§ Exercise description:
Keep only the lines of the listing that include the word "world", and copy them.

========================

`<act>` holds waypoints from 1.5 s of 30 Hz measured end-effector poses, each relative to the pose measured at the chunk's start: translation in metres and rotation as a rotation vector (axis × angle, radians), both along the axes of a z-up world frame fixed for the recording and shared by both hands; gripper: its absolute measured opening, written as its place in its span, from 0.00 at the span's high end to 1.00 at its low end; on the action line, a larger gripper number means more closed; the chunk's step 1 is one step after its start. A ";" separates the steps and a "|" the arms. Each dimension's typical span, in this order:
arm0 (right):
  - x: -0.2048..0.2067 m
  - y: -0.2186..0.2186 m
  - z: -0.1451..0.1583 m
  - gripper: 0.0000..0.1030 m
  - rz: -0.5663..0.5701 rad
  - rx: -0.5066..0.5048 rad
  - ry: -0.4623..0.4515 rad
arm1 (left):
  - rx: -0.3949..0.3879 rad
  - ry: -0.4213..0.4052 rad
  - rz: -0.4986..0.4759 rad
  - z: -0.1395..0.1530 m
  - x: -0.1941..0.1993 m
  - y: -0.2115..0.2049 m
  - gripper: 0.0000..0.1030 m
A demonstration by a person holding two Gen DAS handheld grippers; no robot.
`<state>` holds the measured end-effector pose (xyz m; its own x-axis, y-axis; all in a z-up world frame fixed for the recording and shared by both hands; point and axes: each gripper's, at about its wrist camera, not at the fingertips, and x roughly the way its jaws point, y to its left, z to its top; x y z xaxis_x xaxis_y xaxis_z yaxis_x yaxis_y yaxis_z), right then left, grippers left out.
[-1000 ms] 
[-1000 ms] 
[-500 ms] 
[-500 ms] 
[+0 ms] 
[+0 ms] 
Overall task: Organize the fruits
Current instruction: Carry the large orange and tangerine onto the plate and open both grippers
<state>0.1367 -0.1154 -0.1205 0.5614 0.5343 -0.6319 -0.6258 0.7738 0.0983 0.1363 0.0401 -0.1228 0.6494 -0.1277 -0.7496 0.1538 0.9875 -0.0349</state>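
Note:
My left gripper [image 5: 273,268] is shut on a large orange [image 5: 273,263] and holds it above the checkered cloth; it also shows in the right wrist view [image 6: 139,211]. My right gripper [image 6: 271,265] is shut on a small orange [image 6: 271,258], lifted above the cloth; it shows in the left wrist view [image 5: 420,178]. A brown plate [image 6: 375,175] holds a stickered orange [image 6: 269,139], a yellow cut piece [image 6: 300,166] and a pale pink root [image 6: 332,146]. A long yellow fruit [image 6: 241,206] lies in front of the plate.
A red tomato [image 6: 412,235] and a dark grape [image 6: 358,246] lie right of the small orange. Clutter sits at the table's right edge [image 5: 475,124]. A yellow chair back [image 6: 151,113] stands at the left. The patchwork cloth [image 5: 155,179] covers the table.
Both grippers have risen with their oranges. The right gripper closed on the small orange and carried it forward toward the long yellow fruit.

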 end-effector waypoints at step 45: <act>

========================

§ Written response:
`<act>` holds waypoints from 1.5 s of 30 Hz measured end-effector poses, each relative to the pose measured at the chunk's start: translation in metres and rotation as a rotation vector (axis × angle, radians), both along the axes of a z-up world frame fixed for the recording and shared by both hands; gripper: its absolute measured opening, written as its place in its span, from 0.00 at the span's high end to 1.00 at its low end; on the action line, a larger gripper number means more closed; the chunk's step 1 is one step after its start. A ";" separates the steps and a "|" the arms. Each dimension's typical span, in this order:
`<state>` holds the measured end-effector pose (xyz m; its own x-axis, y-axis; all in a z-up world frame fixed for the recording and shared by both hands; point and axes: each gripper's, at about its wrist camera, not at the fingertips, and x roughly the way its jaws point, y to its left, z to its top; x y z xaxis_x xaxis_y xaxis_z yaxis_x yaxis_y yaxis_z), right then left, grippers left out.

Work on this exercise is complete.